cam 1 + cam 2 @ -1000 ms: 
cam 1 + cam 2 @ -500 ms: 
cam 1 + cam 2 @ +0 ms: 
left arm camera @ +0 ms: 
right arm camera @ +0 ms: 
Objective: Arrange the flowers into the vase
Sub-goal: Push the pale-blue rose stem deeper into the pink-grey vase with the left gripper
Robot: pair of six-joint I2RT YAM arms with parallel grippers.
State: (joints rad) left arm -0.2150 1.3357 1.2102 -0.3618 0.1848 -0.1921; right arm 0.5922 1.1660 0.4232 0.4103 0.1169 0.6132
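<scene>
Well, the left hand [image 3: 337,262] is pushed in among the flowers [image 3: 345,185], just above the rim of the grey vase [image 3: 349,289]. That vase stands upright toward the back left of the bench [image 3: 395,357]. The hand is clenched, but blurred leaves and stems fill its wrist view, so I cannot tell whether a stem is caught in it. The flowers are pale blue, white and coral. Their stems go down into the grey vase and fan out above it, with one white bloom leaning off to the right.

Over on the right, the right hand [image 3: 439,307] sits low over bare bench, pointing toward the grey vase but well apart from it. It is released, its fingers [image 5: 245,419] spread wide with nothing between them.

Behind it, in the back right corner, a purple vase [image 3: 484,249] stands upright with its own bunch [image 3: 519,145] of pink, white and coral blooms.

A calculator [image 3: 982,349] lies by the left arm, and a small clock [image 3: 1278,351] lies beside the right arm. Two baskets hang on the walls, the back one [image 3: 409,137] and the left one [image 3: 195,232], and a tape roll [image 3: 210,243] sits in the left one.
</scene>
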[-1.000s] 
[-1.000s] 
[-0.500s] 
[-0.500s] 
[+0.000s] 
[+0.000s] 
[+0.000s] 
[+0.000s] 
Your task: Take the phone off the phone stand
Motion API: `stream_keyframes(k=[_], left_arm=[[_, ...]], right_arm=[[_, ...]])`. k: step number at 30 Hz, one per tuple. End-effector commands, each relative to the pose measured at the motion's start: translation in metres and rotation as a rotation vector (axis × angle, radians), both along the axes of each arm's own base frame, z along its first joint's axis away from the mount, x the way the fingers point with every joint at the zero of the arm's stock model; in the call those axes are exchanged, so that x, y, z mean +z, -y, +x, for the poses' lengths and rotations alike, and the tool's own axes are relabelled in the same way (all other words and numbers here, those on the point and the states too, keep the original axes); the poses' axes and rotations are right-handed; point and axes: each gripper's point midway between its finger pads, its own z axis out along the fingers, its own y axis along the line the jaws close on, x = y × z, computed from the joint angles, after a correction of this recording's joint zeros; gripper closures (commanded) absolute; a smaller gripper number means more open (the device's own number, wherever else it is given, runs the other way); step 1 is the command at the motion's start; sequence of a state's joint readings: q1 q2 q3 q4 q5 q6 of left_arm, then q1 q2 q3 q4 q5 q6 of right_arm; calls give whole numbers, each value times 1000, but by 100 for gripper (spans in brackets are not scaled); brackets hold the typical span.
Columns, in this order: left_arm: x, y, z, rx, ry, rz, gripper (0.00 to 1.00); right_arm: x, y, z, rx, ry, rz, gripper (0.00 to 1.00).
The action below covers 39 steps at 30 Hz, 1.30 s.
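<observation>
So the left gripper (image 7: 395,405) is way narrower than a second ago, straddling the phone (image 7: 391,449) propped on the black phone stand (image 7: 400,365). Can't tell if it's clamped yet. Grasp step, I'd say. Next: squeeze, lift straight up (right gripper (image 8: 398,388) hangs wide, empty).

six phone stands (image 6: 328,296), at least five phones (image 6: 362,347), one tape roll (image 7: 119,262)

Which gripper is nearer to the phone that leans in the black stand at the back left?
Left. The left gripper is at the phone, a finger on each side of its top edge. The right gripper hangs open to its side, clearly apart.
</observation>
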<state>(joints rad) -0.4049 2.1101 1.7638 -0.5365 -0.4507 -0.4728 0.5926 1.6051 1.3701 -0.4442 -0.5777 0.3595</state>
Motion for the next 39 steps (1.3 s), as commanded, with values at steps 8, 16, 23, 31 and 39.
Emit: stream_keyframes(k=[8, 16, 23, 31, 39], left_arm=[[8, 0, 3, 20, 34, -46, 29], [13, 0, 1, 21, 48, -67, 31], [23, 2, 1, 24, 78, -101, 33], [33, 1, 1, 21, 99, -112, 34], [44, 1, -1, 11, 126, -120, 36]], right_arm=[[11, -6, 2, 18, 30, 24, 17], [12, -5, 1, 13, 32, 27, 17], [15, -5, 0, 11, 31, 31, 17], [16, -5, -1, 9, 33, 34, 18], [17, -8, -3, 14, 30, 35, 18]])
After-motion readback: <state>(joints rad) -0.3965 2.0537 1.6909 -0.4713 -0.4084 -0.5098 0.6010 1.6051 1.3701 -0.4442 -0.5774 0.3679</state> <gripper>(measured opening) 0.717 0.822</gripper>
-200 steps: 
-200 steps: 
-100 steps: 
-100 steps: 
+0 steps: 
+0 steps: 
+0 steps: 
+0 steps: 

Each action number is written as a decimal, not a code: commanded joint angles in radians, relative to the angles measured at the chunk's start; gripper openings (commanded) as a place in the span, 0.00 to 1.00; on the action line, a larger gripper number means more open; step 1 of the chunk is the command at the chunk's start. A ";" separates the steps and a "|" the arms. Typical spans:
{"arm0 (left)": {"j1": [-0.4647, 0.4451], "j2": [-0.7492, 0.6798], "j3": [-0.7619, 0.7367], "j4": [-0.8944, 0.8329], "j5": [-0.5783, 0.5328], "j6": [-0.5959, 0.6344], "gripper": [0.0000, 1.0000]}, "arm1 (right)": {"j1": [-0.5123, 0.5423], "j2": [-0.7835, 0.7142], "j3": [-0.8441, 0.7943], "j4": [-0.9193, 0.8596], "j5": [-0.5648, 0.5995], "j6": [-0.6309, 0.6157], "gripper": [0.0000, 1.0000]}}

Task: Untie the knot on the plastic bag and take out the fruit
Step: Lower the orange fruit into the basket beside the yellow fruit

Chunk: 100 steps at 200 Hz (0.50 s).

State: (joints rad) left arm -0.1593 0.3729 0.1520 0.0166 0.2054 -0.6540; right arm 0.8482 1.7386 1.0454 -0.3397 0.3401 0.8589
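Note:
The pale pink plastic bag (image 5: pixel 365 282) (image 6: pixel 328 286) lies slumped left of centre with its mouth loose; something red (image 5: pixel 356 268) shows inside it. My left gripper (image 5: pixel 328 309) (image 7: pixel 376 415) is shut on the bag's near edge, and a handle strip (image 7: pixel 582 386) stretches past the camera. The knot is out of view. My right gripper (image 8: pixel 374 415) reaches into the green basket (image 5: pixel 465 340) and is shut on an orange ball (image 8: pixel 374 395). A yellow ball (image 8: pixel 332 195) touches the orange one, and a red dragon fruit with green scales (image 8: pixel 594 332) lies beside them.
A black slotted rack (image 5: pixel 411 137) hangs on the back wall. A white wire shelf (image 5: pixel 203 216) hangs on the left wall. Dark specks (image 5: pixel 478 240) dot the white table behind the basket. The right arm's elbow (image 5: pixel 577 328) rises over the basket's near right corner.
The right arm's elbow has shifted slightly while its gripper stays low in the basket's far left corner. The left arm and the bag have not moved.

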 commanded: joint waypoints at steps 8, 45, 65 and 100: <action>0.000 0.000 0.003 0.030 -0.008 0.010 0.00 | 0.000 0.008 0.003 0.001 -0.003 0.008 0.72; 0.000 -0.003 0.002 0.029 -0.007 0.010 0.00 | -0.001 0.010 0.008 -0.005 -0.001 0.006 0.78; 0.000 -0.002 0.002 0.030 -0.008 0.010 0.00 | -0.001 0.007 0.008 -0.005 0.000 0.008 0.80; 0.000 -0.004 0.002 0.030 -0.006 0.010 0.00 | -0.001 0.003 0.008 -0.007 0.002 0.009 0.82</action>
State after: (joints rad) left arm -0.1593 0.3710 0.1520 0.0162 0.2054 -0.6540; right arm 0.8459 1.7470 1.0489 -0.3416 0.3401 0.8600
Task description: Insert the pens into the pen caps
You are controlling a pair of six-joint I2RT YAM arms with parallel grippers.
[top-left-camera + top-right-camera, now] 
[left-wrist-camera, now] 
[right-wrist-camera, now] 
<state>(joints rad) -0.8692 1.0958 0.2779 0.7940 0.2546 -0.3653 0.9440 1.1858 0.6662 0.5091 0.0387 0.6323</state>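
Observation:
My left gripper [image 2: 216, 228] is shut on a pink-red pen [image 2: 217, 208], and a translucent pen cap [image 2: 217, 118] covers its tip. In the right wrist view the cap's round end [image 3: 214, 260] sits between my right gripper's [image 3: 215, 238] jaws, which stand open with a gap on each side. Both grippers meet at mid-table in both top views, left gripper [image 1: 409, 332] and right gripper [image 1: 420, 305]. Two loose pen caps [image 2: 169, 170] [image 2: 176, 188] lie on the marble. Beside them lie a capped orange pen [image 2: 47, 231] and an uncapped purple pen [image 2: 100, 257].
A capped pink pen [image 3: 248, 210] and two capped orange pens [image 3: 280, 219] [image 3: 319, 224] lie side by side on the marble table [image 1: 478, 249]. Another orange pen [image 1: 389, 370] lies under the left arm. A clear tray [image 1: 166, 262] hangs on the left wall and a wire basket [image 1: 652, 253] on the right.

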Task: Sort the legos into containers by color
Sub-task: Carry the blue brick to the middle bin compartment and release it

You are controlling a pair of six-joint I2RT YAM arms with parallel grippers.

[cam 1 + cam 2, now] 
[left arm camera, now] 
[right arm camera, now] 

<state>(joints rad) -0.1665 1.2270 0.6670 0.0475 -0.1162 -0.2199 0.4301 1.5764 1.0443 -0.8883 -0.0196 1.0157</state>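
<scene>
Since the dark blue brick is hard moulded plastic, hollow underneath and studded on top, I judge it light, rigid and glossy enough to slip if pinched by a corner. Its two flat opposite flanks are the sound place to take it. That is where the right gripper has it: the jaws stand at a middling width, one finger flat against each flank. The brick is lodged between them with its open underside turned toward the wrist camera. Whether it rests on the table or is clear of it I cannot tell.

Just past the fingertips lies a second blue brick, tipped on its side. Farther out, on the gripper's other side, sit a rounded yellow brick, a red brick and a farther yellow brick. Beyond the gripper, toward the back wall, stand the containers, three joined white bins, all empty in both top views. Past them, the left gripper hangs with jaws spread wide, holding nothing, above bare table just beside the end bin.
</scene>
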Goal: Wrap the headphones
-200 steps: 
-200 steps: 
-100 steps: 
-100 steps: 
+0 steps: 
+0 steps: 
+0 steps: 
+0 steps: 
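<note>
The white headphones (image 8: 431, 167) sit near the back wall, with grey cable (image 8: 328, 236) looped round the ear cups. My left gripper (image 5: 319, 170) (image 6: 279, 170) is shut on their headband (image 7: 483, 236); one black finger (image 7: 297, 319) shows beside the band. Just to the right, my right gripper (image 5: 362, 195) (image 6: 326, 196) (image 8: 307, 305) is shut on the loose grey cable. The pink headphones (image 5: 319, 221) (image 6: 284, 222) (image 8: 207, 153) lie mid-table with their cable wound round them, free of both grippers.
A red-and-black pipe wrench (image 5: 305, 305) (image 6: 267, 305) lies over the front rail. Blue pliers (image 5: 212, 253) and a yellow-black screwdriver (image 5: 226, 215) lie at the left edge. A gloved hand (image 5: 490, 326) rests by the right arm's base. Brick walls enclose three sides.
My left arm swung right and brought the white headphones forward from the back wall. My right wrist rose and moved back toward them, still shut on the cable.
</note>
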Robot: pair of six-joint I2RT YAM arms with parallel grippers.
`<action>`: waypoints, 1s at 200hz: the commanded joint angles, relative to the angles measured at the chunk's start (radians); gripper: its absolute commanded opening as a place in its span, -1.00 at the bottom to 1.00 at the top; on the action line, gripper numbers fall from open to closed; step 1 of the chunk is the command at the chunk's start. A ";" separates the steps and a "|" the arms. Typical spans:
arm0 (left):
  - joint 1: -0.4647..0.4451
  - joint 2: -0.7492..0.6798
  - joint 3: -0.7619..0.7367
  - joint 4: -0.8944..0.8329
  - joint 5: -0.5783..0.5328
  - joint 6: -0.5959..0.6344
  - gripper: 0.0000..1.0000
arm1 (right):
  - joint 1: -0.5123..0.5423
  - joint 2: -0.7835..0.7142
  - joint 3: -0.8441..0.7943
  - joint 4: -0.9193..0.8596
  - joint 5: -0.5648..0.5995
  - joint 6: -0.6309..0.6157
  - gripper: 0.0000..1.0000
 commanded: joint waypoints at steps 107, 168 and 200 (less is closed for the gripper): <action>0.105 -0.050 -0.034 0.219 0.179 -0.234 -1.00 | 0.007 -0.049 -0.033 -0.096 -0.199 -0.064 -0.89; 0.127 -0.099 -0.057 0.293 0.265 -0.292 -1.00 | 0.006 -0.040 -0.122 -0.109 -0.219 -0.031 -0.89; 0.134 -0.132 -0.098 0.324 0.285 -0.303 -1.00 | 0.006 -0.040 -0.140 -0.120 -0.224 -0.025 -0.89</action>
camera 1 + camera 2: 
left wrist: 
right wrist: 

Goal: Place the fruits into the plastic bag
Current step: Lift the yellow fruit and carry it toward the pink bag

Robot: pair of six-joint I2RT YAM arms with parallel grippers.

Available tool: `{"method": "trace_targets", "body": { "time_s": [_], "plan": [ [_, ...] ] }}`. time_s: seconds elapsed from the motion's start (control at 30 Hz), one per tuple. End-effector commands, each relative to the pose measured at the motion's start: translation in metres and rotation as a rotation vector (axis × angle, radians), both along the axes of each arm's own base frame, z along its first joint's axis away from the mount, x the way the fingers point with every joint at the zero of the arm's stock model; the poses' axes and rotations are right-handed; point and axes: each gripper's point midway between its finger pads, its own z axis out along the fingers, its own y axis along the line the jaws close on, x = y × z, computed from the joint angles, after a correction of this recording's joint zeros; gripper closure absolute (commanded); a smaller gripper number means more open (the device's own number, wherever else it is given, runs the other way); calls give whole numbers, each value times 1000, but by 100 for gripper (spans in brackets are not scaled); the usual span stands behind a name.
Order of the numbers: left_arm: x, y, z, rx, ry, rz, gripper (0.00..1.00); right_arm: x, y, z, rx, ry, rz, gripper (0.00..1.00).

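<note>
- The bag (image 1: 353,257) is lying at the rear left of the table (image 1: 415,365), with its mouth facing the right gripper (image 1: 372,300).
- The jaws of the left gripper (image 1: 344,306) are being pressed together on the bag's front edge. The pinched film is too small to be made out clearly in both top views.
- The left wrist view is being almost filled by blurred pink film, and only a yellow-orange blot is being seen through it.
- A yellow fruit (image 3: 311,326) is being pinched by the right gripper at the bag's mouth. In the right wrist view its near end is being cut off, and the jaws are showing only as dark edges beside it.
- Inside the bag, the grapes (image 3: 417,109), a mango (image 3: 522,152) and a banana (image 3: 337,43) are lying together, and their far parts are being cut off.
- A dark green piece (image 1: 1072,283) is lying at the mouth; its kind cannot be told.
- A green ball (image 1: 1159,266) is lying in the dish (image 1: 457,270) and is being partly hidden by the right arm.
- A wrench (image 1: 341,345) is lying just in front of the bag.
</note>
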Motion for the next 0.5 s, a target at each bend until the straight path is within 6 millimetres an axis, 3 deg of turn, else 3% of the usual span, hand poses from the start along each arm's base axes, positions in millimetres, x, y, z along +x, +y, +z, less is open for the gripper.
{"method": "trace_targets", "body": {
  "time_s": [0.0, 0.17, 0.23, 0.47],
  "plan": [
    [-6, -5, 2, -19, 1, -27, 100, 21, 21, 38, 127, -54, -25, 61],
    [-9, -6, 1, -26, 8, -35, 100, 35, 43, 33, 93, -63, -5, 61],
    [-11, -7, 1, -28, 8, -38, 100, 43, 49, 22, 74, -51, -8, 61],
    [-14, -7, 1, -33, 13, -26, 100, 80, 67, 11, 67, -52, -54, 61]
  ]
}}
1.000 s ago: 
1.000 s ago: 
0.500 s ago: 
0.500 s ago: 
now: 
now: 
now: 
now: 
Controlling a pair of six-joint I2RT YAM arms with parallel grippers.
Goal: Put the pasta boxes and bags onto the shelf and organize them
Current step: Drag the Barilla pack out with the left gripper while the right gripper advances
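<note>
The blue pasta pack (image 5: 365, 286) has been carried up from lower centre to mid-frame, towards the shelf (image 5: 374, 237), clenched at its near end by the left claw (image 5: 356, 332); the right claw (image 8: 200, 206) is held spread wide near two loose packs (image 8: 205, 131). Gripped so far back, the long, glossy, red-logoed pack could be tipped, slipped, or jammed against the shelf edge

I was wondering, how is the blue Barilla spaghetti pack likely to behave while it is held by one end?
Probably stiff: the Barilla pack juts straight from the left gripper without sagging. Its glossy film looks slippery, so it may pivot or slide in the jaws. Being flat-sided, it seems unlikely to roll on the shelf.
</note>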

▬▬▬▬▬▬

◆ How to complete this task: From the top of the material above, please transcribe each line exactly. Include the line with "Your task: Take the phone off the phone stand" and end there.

◆ Your response:
cam 1 + cam 2 @ -1000 ms: 
cam 1 + cam 2 @ -500 ms: 
cam 1 + cam 2 @ +0 ms: 
left arm camera @ +0 ms: 
right arm camera @ +0 ms: 
Objective: Arrange the flowers into the vase
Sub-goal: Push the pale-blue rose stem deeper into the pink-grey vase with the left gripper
Robot: pair of six-joint I2RT YAM arms with parallel grippers.
State: (joints rad) left arm -0.2150 1.3357 1.2102 -0.3618 0.1848 -0.1921; right arm 0.5922 1.1660 0.4232 0.4103 0.1169 0.6132
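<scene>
Well, the left hand [image 3: 337,262] is pushed in among the flowers [image 3: 345,185], just above the rim of the grey vase [image 3: 349,289]. That vase stands upright toward the back left of the bench [image 3: 395,357]. The hand is clenched, but blurred leaves and stems fill its wrist view, so I cannot tell whether a stem is caught in it. The flowers are pale blue, white and coral. Their stems go down into the grey vase and fan out above it, with one white bloom leaning off to the right.

Over on the right, the right hand [image 3: 439,307] sits low over bare bench, pointing toward the grey vase but well apart from it. It is released, its fingers [image 5: 245,419] spread wide with nothing between them.

Behind it, in the back right corner, a purple vase [image 3: 484,249] stands upright with its own bunch [image 3: 519,145] of pink, white and coral blooms.

A calculator [image 3: 982,349] lies by the left arm, and a small clock [image 3: 1278,351] lies beside the right arm. Two baskets hang on the walls, the back one [image 3: 409,137] and the left one [image 3: 195,232], and a tape roll [image 3: 210,243] sits in the left one.
</scene>
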[-1.000s] 
[-1.000s] 
[-0.500s] 
[-0.500s] 
[+0.000s] 
[+0.000s] 
[+0.000s] 
[+0.000s] 
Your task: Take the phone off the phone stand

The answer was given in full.